- Your goal -
Copy out, word for word, the lines from the start of the data below through the line containing "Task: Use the", and no others.

··· Study material ···

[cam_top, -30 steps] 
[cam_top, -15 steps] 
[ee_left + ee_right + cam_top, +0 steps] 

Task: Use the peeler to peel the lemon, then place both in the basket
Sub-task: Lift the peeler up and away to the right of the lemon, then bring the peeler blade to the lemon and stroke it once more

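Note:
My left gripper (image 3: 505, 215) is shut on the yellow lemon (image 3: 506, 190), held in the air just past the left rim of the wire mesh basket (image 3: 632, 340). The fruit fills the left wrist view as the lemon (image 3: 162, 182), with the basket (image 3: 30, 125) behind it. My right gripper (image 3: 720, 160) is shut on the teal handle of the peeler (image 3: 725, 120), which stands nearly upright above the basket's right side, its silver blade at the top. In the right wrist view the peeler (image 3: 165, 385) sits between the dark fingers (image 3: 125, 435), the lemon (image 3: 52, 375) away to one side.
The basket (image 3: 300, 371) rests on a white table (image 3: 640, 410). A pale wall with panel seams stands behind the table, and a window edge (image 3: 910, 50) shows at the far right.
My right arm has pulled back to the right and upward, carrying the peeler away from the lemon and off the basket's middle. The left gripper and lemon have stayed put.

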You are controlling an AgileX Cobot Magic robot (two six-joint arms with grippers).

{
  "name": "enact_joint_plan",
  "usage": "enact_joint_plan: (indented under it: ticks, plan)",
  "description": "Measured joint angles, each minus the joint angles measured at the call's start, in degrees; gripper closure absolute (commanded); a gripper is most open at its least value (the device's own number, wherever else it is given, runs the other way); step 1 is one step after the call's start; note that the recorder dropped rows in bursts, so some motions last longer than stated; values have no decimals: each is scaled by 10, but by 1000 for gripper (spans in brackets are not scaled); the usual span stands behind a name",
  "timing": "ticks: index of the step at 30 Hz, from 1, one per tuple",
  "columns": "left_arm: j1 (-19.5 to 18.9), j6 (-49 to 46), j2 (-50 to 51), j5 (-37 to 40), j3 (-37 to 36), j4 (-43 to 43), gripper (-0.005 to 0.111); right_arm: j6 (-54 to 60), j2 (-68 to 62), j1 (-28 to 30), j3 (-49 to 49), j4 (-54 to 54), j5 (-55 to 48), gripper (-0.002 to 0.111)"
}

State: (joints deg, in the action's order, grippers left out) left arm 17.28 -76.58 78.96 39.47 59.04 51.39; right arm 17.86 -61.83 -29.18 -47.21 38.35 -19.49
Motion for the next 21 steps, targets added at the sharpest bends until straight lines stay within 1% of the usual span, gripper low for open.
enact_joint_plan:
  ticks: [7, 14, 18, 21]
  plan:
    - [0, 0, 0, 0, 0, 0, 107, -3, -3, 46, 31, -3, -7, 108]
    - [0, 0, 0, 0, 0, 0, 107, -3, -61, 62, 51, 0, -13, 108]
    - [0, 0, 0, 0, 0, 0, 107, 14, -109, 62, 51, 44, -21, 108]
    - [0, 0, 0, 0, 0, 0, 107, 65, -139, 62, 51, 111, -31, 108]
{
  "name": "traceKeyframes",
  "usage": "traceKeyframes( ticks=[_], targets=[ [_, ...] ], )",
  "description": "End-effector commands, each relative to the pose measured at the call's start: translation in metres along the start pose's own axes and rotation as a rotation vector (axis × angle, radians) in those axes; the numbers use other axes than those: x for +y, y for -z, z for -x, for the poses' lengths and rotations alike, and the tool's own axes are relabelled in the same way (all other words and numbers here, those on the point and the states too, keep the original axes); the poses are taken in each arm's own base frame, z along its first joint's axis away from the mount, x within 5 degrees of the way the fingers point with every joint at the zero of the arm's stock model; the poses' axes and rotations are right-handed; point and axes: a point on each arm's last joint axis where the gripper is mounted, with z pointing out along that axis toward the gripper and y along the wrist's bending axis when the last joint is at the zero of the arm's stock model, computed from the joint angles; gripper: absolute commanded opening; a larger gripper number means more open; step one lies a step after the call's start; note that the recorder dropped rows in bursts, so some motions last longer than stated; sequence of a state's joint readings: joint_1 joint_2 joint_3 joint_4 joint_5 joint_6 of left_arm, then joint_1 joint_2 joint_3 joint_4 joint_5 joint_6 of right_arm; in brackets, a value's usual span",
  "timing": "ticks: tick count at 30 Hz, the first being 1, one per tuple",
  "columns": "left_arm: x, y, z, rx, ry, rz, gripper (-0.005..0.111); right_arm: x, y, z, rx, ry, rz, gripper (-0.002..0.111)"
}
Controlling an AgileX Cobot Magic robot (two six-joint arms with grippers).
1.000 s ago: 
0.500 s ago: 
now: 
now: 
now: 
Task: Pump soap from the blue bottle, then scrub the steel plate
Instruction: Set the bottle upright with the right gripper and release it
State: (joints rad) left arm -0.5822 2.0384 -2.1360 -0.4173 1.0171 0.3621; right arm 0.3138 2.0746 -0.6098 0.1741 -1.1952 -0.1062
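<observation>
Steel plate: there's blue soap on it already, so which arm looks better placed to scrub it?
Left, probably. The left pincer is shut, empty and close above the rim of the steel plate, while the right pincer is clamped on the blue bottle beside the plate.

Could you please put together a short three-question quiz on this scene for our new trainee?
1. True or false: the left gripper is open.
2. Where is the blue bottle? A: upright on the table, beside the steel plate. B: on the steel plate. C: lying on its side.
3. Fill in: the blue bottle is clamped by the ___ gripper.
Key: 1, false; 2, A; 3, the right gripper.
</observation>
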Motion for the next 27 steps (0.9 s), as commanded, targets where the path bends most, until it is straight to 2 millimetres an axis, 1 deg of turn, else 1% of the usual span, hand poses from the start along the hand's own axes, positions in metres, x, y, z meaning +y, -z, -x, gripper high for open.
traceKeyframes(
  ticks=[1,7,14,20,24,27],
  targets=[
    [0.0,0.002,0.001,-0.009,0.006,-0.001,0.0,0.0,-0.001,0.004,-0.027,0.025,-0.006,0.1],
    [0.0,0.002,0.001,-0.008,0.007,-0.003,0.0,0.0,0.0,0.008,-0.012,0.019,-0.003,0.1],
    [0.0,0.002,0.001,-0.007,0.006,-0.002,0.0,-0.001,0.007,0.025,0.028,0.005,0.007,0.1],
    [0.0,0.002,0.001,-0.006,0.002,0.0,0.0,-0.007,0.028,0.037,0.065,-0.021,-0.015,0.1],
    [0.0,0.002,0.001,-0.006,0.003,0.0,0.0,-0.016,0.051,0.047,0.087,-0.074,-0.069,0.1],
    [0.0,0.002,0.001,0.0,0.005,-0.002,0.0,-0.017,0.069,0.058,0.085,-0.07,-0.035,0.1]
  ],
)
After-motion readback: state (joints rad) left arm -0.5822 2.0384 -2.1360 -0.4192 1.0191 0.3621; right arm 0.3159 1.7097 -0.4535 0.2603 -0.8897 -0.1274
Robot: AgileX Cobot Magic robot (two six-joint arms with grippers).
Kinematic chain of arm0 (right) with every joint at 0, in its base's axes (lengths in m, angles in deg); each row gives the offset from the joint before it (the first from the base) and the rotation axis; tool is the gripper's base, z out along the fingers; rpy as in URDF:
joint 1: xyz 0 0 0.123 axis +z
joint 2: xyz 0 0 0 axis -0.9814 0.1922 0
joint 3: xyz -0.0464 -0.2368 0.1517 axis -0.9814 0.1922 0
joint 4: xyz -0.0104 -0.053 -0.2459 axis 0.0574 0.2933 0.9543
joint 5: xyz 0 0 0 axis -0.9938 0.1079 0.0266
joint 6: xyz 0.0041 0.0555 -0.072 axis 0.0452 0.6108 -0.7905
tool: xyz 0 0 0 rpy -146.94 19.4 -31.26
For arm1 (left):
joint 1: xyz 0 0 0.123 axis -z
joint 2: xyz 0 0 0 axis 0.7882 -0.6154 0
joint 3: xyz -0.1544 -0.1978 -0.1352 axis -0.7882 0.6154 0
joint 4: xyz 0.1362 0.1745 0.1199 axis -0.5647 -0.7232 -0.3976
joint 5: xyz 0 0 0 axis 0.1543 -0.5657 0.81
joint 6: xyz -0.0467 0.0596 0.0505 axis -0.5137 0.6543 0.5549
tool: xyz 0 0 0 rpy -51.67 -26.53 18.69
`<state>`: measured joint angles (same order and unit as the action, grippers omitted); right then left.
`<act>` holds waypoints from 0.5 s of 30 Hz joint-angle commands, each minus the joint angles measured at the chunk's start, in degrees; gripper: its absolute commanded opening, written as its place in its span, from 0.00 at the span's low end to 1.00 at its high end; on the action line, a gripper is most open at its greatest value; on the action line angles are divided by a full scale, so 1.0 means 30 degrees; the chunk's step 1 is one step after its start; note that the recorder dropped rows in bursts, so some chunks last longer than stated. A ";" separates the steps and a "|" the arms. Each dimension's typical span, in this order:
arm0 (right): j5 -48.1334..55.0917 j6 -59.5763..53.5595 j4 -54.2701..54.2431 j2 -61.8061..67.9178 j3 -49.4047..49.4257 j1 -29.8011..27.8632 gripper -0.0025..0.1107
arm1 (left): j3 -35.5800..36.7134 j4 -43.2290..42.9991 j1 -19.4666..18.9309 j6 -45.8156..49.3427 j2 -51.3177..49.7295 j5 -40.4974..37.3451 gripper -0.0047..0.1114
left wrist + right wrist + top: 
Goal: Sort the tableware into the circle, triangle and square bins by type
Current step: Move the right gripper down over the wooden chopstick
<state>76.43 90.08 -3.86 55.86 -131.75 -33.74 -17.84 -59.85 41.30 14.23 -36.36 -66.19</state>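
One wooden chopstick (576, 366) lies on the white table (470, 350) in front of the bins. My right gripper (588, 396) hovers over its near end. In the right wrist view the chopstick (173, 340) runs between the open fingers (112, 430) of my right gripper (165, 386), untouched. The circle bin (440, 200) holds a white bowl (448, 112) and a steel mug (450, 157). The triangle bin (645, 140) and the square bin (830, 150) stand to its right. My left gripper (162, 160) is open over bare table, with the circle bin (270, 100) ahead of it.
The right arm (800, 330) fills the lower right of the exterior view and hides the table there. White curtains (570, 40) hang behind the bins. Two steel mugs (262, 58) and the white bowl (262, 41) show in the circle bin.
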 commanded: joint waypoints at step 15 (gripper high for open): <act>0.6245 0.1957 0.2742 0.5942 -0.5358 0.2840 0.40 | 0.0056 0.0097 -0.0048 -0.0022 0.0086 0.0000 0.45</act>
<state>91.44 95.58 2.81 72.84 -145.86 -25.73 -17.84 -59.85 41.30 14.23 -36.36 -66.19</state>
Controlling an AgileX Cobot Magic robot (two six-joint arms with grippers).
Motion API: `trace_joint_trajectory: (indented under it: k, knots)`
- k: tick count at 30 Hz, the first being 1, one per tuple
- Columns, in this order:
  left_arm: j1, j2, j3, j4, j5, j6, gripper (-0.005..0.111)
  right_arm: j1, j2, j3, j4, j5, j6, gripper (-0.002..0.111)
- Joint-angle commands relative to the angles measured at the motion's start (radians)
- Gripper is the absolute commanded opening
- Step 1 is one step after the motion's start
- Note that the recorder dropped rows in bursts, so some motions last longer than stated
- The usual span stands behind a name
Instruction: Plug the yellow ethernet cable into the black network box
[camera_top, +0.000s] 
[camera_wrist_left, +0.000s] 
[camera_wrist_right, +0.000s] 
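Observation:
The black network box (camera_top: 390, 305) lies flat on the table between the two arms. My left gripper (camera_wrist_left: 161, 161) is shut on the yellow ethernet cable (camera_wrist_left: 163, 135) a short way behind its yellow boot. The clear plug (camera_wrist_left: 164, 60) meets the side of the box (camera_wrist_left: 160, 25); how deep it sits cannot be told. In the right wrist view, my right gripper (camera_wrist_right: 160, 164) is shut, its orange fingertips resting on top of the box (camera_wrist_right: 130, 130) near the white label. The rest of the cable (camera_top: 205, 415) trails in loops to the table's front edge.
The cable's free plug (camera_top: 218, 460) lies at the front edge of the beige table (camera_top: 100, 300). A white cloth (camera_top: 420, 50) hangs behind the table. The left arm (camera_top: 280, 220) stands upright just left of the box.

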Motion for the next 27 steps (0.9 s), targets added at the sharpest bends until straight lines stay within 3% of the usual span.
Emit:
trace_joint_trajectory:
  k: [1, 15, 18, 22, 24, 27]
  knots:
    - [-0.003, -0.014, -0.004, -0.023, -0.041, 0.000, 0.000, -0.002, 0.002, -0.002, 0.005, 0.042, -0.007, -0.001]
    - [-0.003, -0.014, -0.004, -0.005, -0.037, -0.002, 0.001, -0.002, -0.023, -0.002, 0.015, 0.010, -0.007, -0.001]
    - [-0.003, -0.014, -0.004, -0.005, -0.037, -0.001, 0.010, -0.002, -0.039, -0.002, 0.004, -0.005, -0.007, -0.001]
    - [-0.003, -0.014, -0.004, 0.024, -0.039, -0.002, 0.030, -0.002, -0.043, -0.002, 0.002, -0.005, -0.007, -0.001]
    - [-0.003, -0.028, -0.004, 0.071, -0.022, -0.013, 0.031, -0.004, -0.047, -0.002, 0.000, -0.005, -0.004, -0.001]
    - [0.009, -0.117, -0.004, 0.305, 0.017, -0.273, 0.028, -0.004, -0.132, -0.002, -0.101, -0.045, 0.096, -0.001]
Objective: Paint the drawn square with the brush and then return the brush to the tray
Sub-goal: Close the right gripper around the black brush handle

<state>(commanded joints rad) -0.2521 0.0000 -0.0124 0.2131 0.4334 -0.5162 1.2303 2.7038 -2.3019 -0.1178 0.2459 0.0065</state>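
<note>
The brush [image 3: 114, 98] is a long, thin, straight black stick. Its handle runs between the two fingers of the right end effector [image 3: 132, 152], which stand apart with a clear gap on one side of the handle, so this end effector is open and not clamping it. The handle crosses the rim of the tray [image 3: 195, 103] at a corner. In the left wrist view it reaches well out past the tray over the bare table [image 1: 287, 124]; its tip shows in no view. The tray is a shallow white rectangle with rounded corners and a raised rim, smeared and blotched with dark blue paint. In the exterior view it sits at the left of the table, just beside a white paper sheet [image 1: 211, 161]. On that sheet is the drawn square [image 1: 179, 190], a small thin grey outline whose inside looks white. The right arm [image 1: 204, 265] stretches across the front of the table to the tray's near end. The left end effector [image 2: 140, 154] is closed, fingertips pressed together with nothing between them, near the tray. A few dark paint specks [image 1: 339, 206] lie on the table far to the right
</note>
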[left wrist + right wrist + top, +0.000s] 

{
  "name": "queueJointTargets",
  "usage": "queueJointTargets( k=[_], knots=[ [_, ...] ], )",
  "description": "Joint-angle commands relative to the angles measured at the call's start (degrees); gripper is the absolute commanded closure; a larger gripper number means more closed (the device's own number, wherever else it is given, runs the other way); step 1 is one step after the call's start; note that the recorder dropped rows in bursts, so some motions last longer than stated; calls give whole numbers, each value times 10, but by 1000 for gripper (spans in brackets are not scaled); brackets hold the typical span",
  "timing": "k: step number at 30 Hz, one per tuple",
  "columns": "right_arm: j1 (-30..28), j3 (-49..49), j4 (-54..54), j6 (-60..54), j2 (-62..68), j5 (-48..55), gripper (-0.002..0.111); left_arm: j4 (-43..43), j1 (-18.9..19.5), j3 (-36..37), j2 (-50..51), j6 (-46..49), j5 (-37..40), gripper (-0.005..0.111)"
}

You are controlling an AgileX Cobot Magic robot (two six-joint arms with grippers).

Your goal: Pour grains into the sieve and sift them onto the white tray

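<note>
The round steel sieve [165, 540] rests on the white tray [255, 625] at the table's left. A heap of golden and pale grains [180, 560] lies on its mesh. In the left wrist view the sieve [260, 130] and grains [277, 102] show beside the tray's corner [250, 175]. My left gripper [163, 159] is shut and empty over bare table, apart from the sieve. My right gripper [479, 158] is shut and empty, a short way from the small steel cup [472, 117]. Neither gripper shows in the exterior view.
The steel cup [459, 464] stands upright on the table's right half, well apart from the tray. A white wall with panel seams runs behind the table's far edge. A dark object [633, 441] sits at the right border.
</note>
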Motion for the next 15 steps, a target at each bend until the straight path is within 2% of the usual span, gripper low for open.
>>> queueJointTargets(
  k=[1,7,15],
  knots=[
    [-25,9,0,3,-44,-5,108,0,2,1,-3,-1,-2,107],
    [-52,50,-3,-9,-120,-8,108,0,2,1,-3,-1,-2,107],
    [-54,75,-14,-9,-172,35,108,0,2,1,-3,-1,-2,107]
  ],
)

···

- Exercise response -
[cam_top, -30 steps] 
[cam_top, -15 steps] 
[ee_left + ee_right + cam_top, +0 steps] 

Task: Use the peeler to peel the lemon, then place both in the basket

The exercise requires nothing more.